Table 1 The output shape and number of parameters in each layer of the proposed model

2.3 Deep convolutional neural network architecture

In this work, we propose a very lightweight deep convolutional neural network (CNN). CNN is shown to use local filtering and max pooling to successfully learn the invariant features (Cao et al., 2019). There are 11 layers in the architecture of the proposed CNN model as shown in Fig. 4. The Batch Normalization layer is the first layer of the CNN model followed by Convolutional (tanh activation) layer-1. The third layer is Max pooling layer-1 followed by Convolutional (Tanh activation) layer-2, whose output feeds to Max pooling layer-2. The following layer is the Dropout layer, followed by Convolutional (tanh activation) layer-3, whose output will be fed to the Max pooling layer-3. The ninth layer is Flatten layer, which is followed by the Dense layer ( Softmax activation ). The output cross-entropy layer is the final layer of the proposed CNN model. The number of parameters and output shape of each layer is tabulated in Table 1. In each convolutional layer, we consider the kernel size of (4 × 4). In each Max Pooling layer, we consider the pooling size of (3 × 3). In this model, 270 images of size \(250\times 200\times 3\) from each class are considered which makes a total of 2970 images. Among the available dataset, 80% is used for training and 20% for validation.

The importance of the Batch normalization layer is that it allows each network layer to learn independently. It also helps in the normalization of the output of each input layer, this in turn, reduces the network initialization sensitivity and speeds up the training. Further, the convolutional layer extracts the learnable feature maps (FMPs) from the input image, and the reduction of these features can be achieved layer-by-layer using pooling layers. This reduction helps the network to train faster. Tanh layer is a non-linear activation function layer that applies the tanh function to input. The output of the nth Tanh layer (convolutional layer) can be calculated as (Panda et al., 2020)

$$\begin{aligned} U^{n} = \tanh \left( \sum _{a=1}^{D} U_{i}^{n-1}(a)K_{i}^{l}\left( j-a+\frac{D}{2}\right) + b^{l}\right) , \end{aligned}$$
(4)

where, \(U^{n-1}\) denotes the output of the previous layer, \(n-1\), and T denotes the total number of FMPs in a convolution layer. tanh is the non-activation function used in the convolution layer. The most commonly used pooling layers are Max Pooling and average pooling are defined as (Panda et al., 2020)
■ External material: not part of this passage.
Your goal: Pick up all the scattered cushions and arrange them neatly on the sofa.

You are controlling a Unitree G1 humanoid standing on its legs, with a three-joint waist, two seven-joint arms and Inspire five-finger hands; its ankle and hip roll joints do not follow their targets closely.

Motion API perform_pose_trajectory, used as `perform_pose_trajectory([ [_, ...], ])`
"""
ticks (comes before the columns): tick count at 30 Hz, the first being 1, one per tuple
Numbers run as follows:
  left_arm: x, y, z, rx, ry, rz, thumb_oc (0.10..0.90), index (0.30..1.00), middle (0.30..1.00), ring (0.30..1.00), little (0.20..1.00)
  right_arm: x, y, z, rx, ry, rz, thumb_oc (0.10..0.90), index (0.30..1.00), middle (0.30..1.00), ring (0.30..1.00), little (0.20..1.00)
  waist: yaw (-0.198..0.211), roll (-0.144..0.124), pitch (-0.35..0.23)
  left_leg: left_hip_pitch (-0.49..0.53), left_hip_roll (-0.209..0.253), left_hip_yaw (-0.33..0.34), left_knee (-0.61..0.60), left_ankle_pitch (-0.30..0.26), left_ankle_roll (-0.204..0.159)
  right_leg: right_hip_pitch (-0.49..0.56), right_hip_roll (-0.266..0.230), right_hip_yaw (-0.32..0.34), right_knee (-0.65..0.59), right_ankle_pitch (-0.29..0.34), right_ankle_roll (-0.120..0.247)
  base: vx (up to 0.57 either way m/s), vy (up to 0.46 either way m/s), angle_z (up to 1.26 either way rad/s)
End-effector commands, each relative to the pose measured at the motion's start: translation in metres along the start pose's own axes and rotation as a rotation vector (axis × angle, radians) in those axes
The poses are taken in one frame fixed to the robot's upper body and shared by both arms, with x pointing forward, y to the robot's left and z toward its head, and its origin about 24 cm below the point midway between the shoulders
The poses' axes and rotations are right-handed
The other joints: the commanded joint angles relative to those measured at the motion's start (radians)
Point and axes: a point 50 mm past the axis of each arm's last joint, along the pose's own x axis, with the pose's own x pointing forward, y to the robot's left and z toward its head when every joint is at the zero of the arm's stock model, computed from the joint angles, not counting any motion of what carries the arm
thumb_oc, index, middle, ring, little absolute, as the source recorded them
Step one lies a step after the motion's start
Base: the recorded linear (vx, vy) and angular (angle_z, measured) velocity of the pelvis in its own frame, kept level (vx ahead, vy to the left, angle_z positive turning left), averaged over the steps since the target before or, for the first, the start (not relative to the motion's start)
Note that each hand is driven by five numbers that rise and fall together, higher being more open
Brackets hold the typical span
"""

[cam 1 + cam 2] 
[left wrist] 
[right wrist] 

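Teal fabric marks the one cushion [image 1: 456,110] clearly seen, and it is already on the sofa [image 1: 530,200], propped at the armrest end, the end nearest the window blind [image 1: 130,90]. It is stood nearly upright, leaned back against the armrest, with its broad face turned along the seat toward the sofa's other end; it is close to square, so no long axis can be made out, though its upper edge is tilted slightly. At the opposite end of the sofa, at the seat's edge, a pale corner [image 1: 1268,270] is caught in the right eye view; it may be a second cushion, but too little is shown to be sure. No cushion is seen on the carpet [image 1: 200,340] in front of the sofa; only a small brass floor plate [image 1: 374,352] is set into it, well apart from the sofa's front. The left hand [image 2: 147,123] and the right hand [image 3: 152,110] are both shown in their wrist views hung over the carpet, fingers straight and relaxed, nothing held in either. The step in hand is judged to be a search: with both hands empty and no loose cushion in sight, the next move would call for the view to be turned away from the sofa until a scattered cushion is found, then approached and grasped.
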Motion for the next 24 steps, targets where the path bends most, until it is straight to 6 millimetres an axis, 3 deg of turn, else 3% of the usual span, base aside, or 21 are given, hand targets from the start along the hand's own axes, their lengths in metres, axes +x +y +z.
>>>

$$\begin{aligned} \text {Max \;pooling, } U_{n}^{l} = max[ U_{n}^{l-1}] \end{aligned}$$
(5)

and

$$\begin{aligned} \text {Average\; pooling, } U_{n}^{l} = avg[ U_{n}^{l-1}], \end{aligned}$$
(6)

respectively. Here, n represents the feature map of the pooling layer. In classification problems, the Softmax layer follows the final dense layer. The last layer is the classification layer. The Fully connected layer’s output is obtained as (Panda et al., 2020)

$$\begin{aligned} \text {Fully \;Connected \;Layer, } G^{n} = \frac{1}{1 + e^{-(X^{n}G^{n-1} + y^{n})}} \end{aligned}$$
(7)

and the output of the Softmax layer is

$$\begin{aligned} \text {SoftmaxLayer, }\sigma (G_{i}) = \frac{e^{G_{i}}}{\sum _{t=1}^{N}e^{G_{t}}}, \end{aligned}$$
(8)

respectively. Here, \(X^{n}\) is the weight and \(y^{n}\) is the bias, respectively, at nth fully connected layer. N represents the number of output classes. For multi-class classification, the final classification layer’s categorical cross-entropy loss is computed as

$$\begin{aligned} \text {Cost} = - \frac{1}{\mu }\sum _{i=1}^{\mu }\sum _{k=1}^{N}(V_{i,k}.ln(H_{i,k})) , \end{aligned}$$
(9)

where, \(\mu\) is the number of training samples, \(V_{i,k}\) and \(H_{i,k}\) represent the actual output and calculated hypothesis of the network, respectively.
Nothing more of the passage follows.